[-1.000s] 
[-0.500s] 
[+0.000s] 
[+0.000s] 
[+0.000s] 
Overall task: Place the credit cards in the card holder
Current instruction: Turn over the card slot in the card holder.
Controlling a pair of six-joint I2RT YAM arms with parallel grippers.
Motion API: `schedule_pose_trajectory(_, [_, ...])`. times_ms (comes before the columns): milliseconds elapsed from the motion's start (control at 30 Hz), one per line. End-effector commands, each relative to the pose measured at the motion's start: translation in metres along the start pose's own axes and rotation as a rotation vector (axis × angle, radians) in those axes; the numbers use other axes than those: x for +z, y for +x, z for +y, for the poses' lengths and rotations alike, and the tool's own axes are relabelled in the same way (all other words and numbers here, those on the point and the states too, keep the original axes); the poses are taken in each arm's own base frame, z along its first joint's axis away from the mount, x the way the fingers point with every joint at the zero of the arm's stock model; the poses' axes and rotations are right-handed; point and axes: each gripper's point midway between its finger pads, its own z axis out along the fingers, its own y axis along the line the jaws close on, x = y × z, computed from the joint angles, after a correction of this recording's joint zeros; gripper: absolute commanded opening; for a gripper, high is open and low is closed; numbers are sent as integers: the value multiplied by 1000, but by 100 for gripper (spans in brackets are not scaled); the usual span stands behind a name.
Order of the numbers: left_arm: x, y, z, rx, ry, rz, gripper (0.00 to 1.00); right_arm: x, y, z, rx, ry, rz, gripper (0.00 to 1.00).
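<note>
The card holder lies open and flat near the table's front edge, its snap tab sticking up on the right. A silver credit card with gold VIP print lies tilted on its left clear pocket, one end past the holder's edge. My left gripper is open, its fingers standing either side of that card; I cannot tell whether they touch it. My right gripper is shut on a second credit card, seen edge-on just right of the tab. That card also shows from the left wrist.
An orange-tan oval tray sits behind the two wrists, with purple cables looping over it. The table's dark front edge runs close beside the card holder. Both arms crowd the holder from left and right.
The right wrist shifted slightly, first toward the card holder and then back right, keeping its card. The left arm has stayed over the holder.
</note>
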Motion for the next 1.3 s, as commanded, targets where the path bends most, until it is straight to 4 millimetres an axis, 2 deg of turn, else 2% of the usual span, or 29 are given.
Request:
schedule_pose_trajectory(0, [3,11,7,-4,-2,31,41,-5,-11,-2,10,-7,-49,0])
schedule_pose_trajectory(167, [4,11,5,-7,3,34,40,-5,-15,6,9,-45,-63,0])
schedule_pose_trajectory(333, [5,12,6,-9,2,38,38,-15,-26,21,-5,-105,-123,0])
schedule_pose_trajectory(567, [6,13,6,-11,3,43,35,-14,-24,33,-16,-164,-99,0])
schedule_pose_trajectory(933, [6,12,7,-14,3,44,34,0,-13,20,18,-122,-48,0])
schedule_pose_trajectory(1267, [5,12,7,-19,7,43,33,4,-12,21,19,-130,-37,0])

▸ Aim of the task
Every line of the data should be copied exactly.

▸ Answer to this task
[-1.000s] 
[-0.500s] 
[+0.000s] 
[+0.000s] 
[+0.000s] 
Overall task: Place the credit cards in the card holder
Current instruction: Turn over the card slot in the card holder.
Controlling a pair of six-joint I2RT YAM arms with parallel grippers.
Motion API: `schedule_pose_trajectory(_, [_, ...])`. times_ms (comes before the columns): milliseconds elapsed from the motion's start (control at 30 Hz), one per line. End-effector commands, each relative to the pose measured at the motion's start: translation in metres along the start pose's own axes and rotation as a rotation vector (axis × angle, radians) in those axes; the numbers use other axes than those: x for +z, y for +x, z for +y, for the poses' lengths and rotations alike, and the tool's own axes are relabelled in the same way (all other words and numbers here, those on the point and the states too, keep the original axes); the poses are taken in each arm's own base frame, z along its first joint's axis away from the mount, x the way the fingers point with every joint at the zero of the arm's stock model; the poses' axes and rotations are right-handed; point and axes: each gripper's point midway between its finger pads, its own z axis out along the fingers, its own y axis along the line the jaws close on, x = y × z, computed from the joint angles, after a correction of this recording's joint zeros; gripper: absolute commanded opening; for a gripper, high is open and low is closed; numbers are sent as integers: the value multiplied by 1000, but by 100 for gripper (spans in brackets are not scaled); the usual span stands behind a name.
Order of the numbers: left_arm: x, y, z, rx, ry, rz, gripper (0.00 to 1.00); right_arm: x, y, z, rx, ry, rz, gripper (0.00 to 1.00).
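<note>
The card holder lies open and flat near the table's front edge, its snap tab sticking up on the right. A silver credit card with gold VIP print lies tilted on its left clear pocket, one end past the holder's edge. My left gripper is open, its fingers standing either side of that card; I cannot tell whether they touch it. My right gripper is shut on a second credit card, seen edge-on just right of the tab. That card also shows from the left wrist.
An orange-tan oval tray sits behind the two wrists, with purple cables looping over it. The table's dark front edge runs close beside the card holder. Both arms crowd the holder from left and right.
The right wrist shifted slightly, first toward the card holder and then back right, keeping its card. The left arm has stayed over the holder.
</note>
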Motion for the next 1.3 s, as commanded, targets where the path bends most, until it is straight to 4 millimetres an axis, 2 deg of turn, else 2% of the usual span, or 29 are given.
Request:
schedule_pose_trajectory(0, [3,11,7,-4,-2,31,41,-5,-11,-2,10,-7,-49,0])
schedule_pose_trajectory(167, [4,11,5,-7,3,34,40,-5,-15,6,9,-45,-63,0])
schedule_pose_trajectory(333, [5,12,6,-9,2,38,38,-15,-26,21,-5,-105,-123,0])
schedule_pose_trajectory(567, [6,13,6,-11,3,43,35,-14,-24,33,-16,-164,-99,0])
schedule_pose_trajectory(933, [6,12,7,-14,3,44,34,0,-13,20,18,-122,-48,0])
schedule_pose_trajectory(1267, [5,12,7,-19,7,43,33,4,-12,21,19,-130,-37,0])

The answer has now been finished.